The game was in progress and the new intake was getting the worst of it. He had lost a rook, both bishops and half of his pawns. In an amazing feat of concentration, Eddie was actually staying focussed long enough to slowly manuever the intake's king to the corner of the board. The new intake wasn't helping his game by talking about his problems as he played. I could tell Eddie was annoyed.
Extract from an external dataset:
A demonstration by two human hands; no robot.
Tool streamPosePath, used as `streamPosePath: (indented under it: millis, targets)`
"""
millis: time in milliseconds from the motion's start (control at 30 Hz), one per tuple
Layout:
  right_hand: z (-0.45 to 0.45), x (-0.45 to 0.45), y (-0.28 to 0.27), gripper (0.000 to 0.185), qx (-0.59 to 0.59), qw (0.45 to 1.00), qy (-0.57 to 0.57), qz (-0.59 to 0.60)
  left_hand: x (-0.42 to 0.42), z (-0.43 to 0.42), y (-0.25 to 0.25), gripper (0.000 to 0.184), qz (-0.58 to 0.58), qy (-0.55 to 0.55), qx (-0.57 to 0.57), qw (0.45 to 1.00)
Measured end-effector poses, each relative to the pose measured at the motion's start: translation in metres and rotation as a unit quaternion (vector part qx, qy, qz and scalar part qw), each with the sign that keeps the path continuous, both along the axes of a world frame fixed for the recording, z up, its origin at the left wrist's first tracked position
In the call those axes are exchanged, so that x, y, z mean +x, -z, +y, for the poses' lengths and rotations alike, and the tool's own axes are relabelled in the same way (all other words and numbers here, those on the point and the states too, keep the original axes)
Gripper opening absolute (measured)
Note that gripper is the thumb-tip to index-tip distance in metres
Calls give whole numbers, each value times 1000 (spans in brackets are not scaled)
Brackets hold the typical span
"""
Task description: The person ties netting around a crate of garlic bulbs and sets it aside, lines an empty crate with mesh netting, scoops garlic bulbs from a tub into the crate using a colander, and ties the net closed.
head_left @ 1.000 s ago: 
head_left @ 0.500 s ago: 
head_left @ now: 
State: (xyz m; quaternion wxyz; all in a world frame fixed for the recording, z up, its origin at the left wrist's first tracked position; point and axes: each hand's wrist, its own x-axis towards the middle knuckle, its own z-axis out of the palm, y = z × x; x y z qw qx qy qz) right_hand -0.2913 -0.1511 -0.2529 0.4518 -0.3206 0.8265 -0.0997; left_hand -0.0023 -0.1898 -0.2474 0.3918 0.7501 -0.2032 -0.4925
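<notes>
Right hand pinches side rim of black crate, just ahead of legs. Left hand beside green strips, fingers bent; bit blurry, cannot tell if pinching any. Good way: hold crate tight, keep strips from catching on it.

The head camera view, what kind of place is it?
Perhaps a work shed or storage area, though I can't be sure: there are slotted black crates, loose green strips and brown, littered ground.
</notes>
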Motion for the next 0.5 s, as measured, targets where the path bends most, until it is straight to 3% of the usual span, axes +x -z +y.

"Focus man, focus," Eddie said, which I thought was one of the most ironic things ever to come out of his mouth. Eddie had the attention span of a neurotic flea.
"Well, what am I supposed to think? The last time I heard from her was when I was up the road in local, now here it is three weeks later and I don't know whether they got kicked out or if she gave up on me or what," the new intake said anxiously.
"That sounds like an emergency," I said.
"Yeah," said Eddie, with a quick glance in my direction. "Maybe Father Joseph can help you. I hear he gives emergency phone calls." His eyebrows were raised in apparently sincere concern, and the corners of his mouth didn't even twitch. He was good. I knew I could never hold it together so I buried my head in my papers and stayed quiet.
"Just go to the 2C officer and tell him you just found out about a family emergency. He'll write you a pass to go to the chaplain's office on the third floor. It's on 3D post."
"Thanks!" the new intake said as he laid his king down in surrender. He got up and headed for the 2C officer's desk.
"You're going to hell for that Eddie," I said.
Eddie grinned. "I know. At this point I'm just hoping for a better seat."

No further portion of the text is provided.